*How to complete this task:*
Among the lines below, how many have the string "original" in them? Only the number is wanted.

*Supplied material:*
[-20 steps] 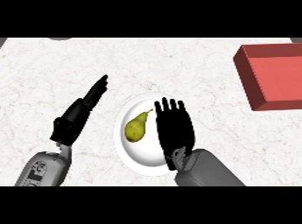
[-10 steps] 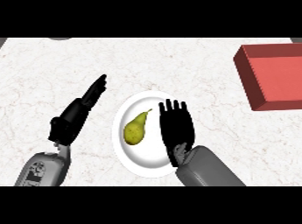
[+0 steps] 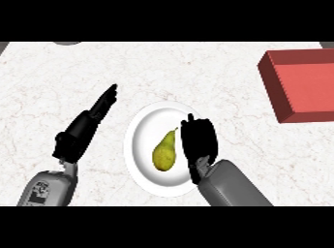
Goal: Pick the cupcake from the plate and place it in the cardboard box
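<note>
A yellow-green pear (image 3: pixel 164 151) lies on a white round plate (image 3: pixel 154 121) in the middle of the counter; I see no cupcake. My right hand (image 3: pixel 198 139) hovers over the plate's right side, just right of the pear, fingers held together and pointing away and down, with nothing in them. Left of the plate, my left hand (image 3: pixel 87 127) rests open with straight fingers aimed up and to the right. A red open box (image 3: pixel 318 83) stands at the far right.
The counter is white marble with bare room between the plate and the red box. A small grey object (image 3: pixel 68 43) peeks in at the top left edge. The counter's left edge runs near the left border.
My right hand's fingers have drawn together and tipped down over the plate beside the pear. The left hand has stayed about where it was.
</note>
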You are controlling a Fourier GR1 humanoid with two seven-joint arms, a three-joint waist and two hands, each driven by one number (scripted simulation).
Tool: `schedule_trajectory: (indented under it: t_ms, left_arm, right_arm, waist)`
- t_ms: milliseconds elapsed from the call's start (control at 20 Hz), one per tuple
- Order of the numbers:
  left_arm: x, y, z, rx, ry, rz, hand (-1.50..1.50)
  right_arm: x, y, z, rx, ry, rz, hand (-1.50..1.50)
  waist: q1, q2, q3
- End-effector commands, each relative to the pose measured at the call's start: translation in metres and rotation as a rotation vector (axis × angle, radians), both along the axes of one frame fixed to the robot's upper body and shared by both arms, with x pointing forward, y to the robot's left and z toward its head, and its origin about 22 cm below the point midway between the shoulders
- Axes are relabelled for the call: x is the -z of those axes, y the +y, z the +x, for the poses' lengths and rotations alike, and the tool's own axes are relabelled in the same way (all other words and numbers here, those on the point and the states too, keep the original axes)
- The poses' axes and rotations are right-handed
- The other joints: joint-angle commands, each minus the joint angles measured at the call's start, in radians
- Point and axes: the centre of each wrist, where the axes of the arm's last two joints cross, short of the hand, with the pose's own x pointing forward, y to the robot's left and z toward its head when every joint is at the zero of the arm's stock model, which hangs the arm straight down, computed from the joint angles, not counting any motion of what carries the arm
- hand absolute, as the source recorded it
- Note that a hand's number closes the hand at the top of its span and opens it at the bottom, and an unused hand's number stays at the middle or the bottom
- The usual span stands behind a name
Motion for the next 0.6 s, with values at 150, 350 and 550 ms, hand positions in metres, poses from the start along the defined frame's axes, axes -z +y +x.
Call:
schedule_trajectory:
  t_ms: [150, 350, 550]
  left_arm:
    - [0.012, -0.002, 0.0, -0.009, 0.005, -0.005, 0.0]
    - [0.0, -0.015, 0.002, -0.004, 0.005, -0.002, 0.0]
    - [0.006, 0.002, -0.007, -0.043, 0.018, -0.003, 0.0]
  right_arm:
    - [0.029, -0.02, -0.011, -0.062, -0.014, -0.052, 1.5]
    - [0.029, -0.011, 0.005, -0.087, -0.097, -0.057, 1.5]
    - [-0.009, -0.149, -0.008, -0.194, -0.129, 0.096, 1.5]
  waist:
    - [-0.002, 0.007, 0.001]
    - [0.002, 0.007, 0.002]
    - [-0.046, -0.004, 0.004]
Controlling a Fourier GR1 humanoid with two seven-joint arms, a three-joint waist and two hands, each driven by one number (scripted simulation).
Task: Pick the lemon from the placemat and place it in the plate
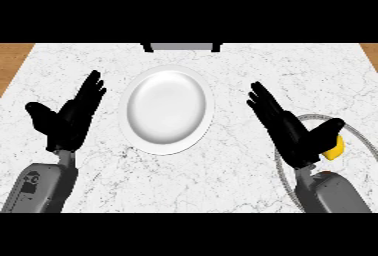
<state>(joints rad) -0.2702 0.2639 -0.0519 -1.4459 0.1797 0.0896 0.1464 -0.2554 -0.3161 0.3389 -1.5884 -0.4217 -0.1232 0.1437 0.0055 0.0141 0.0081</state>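
Both grey forearms rise from the lower edge; left robot hand and right robot hand are open, fingers straight.

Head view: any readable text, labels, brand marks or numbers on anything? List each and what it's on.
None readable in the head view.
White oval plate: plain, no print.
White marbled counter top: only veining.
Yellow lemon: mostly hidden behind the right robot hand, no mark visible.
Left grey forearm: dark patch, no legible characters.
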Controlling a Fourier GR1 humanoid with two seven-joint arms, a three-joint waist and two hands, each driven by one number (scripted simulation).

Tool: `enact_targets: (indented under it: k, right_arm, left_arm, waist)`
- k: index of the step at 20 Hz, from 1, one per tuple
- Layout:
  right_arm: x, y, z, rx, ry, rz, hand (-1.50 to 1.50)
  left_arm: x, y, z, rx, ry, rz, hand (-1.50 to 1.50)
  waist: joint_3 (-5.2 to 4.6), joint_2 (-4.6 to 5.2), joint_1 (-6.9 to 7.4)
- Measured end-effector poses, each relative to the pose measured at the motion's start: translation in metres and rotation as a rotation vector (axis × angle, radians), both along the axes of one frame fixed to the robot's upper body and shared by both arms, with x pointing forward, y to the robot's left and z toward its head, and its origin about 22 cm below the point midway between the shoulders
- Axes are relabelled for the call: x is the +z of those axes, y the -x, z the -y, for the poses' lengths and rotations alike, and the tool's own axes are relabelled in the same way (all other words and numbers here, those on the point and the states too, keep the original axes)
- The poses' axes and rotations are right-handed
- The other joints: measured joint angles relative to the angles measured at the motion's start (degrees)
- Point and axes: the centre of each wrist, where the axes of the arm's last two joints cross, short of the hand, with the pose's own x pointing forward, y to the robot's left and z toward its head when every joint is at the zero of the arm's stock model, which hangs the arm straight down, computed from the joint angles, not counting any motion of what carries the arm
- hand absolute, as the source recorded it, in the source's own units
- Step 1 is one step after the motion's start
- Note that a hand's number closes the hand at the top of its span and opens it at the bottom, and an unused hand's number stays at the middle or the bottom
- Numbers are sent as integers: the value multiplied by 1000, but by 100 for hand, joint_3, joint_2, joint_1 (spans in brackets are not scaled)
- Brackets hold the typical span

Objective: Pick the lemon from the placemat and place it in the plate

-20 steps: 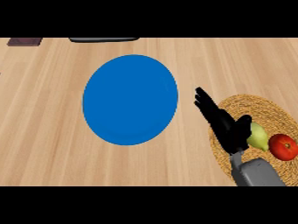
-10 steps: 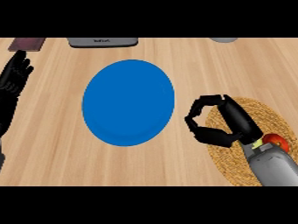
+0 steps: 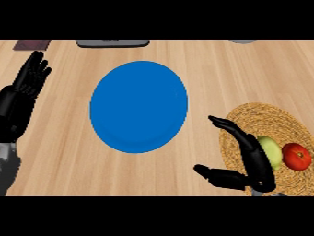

*Your response:*
2